Python 3.6.5 Documentation >  "filecmp" — File and Directory Comparisons

"filecmp" — File and Directory Comparisons
******************************************

**Source code:** Lib/filecmp.py

======================================================================

The "filecmp" module defines functions to compare files and
directories, with various optional time/correctness trade-offs. For
comparing files, see also the "difflib" module.

The "filecmp" module defines the following functions:

filecmp.cmp(f1, f2, shallow=True)

Compare the files named *f1* and *f2*, returning "True" if they
seem equal, "False" otherwise.

If *shallow* is true, files with identical "os.stat()" signatures
are taken to be equal.

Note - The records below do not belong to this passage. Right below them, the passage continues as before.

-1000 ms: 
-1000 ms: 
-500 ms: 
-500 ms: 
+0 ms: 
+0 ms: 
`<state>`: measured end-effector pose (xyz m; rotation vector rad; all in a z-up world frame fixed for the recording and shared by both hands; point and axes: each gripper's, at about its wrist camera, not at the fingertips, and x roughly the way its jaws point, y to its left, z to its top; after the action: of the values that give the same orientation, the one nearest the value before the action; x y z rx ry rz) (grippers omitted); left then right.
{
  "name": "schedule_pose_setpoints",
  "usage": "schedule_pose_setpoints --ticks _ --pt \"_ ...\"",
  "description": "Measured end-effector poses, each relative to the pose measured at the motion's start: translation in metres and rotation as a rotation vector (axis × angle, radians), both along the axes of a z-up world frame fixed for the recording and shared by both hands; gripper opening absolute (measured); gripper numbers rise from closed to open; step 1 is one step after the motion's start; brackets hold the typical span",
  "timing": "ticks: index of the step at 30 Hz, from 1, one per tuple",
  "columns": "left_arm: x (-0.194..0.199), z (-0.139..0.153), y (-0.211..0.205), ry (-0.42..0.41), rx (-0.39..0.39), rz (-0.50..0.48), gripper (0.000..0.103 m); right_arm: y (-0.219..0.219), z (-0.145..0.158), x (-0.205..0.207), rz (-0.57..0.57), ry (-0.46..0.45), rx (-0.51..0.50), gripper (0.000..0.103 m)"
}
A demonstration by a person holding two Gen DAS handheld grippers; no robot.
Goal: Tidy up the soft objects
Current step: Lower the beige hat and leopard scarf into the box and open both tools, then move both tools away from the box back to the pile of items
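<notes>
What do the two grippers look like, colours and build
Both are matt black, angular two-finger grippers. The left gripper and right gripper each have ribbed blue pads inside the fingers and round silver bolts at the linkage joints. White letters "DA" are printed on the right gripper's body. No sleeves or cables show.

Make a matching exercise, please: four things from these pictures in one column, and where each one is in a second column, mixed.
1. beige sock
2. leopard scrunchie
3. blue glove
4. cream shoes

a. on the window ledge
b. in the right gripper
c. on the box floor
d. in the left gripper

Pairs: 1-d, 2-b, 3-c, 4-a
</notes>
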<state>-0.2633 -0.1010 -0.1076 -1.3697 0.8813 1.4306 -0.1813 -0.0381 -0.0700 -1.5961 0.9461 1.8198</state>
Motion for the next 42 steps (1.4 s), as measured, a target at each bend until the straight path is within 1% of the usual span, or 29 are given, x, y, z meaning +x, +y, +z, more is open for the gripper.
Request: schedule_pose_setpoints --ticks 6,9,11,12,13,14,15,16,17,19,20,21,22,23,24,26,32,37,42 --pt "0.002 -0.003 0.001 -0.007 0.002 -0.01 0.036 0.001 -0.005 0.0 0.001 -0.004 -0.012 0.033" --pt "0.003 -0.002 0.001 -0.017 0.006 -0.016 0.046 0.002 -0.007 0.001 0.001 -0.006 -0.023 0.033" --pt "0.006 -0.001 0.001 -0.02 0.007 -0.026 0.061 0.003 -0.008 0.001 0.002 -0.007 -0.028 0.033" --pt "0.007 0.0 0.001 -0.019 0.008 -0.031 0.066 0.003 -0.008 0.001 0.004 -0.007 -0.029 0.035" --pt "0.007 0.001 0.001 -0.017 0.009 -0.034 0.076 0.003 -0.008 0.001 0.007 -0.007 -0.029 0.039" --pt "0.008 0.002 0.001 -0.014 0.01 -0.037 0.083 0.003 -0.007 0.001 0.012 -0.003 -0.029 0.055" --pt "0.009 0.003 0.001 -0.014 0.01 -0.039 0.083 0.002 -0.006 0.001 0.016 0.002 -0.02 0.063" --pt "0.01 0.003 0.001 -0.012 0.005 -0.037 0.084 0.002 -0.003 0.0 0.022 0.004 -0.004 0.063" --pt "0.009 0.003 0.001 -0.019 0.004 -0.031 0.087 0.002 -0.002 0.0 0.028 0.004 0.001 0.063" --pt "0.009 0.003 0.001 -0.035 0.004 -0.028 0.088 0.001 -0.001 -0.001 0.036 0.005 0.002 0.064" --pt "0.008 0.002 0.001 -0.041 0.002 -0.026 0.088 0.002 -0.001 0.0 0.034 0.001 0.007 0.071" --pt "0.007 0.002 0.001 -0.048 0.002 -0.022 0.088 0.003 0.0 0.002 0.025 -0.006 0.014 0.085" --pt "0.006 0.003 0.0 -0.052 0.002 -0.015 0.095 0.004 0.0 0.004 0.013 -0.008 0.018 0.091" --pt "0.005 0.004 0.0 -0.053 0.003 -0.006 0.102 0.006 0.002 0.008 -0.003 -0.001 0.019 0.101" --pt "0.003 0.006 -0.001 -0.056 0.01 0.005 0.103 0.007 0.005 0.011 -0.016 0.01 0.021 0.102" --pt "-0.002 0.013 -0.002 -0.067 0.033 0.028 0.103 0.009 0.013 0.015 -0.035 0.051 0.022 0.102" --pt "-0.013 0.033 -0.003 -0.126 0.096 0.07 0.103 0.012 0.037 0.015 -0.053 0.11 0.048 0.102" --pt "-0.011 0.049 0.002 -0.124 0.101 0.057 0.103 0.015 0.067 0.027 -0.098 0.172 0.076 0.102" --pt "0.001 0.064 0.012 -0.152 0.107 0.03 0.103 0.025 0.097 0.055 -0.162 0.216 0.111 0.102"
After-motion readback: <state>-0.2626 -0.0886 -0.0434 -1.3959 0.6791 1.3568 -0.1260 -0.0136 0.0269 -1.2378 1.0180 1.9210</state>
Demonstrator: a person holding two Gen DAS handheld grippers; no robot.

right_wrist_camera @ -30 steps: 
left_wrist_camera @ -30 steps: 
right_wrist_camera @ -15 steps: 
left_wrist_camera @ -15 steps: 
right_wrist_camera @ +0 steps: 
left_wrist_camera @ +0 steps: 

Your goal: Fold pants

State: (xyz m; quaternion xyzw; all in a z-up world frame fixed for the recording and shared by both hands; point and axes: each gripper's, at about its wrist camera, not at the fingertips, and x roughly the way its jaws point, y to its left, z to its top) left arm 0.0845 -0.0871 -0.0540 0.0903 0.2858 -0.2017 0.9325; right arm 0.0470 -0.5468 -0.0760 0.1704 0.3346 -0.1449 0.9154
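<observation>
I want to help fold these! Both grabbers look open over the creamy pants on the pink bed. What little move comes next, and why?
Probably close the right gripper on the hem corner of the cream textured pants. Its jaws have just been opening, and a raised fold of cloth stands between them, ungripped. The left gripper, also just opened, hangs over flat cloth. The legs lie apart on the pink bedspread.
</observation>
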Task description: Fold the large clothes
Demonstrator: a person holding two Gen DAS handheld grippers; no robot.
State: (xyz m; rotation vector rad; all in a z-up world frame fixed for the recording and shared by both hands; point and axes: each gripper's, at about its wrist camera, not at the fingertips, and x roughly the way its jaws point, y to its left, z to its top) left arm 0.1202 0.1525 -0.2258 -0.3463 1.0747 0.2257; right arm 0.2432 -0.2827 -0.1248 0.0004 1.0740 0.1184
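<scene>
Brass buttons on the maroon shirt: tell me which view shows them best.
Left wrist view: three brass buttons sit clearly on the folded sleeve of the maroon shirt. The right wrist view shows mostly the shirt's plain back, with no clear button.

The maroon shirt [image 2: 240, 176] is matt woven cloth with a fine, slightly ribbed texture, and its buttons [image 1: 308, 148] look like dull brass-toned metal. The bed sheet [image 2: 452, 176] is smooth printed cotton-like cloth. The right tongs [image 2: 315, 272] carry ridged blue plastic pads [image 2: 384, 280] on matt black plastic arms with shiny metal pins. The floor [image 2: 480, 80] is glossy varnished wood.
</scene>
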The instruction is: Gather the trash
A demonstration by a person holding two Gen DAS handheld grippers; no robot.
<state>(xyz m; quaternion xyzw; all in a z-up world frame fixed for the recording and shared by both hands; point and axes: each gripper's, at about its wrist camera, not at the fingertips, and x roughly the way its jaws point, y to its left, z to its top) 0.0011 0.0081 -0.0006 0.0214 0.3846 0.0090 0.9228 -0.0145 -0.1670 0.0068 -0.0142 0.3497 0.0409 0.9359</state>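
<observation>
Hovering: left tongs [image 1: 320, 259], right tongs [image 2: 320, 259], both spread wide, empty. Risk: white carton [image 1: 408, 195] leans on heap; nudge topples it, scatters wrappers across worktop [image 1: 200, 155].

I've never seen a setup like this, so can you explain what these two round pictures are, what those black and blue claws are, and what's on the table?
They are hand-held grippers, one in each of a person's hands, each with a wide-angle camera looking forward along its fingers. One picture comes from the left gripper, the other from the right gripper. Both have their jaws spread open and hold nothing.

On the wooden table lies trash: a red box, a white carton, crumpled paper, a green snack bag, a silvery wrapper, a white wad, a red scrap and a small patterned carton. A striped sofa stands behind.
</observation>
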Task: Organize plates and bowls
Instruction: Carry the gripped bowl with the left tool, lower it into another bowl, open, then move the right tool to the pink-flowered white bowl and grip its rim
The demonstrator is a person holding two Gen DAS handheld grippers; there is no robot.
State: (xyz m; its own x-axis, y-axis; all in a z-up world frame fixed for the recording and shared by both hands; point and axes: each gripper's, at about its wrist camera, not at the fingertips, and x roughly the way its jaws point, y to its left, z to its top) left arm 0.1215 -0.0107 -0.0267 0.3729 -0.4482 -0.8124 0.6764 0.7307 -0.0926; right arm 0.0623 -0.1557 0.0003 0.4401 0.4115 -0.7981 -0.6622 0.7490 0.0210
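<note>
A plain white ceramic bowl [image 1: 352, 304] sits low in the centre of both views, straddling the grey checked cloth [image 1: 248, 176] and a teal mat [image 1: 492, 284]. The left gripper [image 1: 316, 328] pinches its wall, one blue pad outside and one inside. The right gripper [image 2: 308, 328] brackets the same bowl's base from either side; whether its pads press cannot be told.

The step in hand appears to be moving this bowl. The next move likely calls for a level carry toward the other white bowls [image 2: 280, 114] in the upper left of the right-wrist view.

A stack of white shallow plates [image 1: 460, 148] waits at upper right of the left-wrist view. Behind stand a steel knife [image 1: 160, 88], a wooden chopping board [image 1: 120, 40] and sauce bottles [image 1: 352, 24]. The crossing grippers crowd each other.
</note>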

Otherwise, the contents of the files are
compared.

Note that no external programs are called from this function,
giving it portability and efficiency.

This function uses a cache for past comparisons and the results,
with cache entries invalidated if the "os.stat()" information for
the file changes. The entire cache may be cleared using
"clear_cache()".

filecmp.cmpfiles(dir1, dir2, common, shallow=True)

Compare the files in the two directories *dir1* and *dir2* whose
names are given by *common*.

Returns three lists of file names: *match*, *mismatch*, *errors*.
*match* contains the list of files that match, *mismatch* contains
the names of those that don’t, and *errors* lists the names of
files which could not be compared. Files are listed in *errors* if
they don’t exist in one of the directories, the user lacks
permission to read them or if the comparison could not be done for
some other reason.

The *shallow* parameter has the same meaning and default value as
for "filecmp.cmp()".

For example, "cmpfiles('a', 'b', ['c', 'd/e'])" will compare "a/c"
with "b/c" and "a/d/e" with "b/d/e". "'c'" and "'d/e'" will each
be in one of the three returned lists.

filecmp.clear_cache()

Clear the filecmp cache. This may be useful if a file is compared
so quickly after it is modified that it is within the mtime
resolution of the underlying filesystem.

New in version 3.4.


The "dircmp" class
==================

class filecmp.dircmp(a, b, ignore=None, hide=None)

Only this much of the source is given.